W sobotę (27.06) przed godziną 15.00 dyżurny grajewskiej policji został powiadomiony przez dyspozytora pogotowia ratunkowego o tym, że 3-letnia dziewczynka wpadła do stawu. Do zdarzenia doszło we wsi Pieńczykówek.
Ze wstępnych ustaleń wynika, że 3–latka wraz z braćmi w wieku 7 i 9 lat bawiła się na podwórku. Dzieci bez wiedzy rodziców poszły nad staw znajdujący się w niedalekiej odległości od posesji. Dziewczynka najprawdopodobniej zsunęła się ze skarpy i wpadła do stawu. Rodziców zaalarmowali jej bracia. Ojciec dziecka wskoczył do wody i wyciągnął córkę. Dziecko nie dawało oznak życia. Mężczyzna natychmiast przystąpił do reanimacji, a matka wezwała pogotowie ratunkowe.
Na szczęście udało się uratować 3-latkę. Trafiła ona na szpitalny oddział dziecięcy w Grajewie.
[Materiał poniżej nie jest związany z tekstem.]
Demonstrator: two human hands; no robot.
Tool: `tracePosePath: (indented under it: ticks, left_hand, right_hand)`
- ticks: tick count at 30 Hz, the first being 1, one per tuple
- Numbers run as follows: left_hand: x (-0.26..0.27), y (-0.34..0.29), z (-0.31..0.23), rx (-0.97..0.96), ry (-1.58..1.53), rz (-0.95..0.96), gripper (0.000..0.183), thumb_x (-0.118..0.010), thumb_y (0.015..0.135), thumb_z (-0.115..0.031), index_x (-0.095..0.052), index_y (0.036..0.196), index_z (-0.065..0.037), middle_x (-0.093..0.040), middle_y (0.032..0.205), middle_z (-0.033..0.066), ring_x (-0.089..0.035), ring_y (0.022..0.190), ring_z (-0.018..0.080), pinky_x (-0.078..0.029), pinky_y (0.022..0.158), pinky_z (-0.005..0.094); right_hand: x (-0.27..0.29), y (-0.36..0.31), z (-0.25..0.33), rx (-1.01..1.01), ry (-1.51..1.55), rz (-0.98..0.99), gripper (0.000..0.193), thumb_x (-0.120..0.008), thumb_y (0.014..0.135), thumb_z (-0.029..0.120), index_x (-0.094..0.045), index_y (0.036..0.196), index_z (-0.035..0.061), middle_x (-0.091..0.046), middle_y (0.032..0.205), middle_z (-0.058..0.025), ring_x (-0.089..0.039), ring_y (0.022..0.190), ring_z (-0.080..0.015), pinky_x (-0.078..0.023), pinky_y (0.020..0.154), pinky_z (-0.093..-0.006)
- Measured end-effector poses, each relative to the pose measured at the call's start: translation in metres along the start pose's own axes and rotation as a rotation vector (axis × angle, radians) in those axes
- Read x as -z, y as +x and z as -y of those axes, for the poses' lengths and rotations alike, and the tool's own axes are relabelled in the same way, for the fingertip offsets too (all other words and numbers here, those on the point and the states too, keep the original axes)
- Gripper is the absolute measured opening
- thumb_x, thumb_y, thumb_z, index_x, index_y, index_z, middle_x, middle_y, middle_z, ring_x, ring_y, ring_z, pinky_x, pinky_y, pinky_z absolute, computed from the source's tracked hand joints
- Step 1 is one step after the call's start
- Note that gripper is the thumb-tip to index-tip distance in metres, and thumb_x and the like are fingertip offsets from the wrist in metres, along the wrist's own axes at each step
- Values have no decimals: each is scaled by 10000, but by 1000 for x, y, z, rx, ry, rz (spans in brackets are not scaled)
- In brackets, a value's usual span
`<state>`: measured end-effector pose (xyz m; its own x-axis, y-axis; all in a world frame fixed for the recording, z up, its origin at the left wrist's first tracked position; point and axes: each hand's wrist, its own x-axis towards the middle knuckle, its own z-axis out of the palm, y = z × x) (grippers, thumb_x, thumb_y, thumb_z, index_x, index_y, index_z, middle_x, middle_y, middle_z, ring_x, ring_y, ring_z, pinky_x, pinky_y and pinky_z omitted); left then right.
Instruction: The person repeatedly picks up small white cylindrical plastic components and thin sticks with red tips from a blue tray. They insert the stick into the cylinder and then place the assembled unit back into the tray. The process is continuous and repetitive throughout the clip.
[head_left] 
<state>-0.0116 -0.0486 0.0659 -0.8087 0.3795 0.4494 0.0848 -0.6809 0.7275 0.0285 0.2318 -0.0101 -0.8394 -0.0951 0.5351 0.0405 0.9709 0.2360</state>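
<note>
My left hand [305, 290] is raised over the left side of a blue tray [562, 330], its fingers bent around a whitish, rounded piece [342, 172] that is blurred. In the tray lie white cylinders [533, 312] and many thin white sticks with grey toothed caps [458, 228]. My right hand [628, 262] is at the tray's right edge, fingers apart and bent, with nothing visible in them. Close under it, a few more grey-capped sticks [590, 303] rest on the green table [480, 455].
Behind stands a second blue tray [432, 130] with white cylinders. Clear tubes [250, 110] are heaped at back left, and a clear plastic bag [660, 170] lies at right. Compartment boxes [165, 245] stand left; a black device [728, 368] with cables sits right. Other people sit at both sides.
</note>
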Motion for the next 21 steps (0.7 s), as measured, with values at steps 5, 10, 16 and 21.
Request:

Policja przypomina, że pozostawienie małego dziecka bez opieki grozi narażeniem na niebezpieczeństwo samego dziecka, a także innych członków rodziny (np. pożarem domu). Rodzice i opiekunowie dzieci do lat 7 muszą się liczyć z odpowiedzialnością, jeżeli dopuszczą do przebywania dziecka w okolicznościach niebezpiecznych dla jego zdrowia - to wykroczenie przewidziane w art. 106 kodeksu wykroczeń. Nieodpowiedzialni rodzice mogą także narazić się na odpowiedzialność karną z art. 160 KK.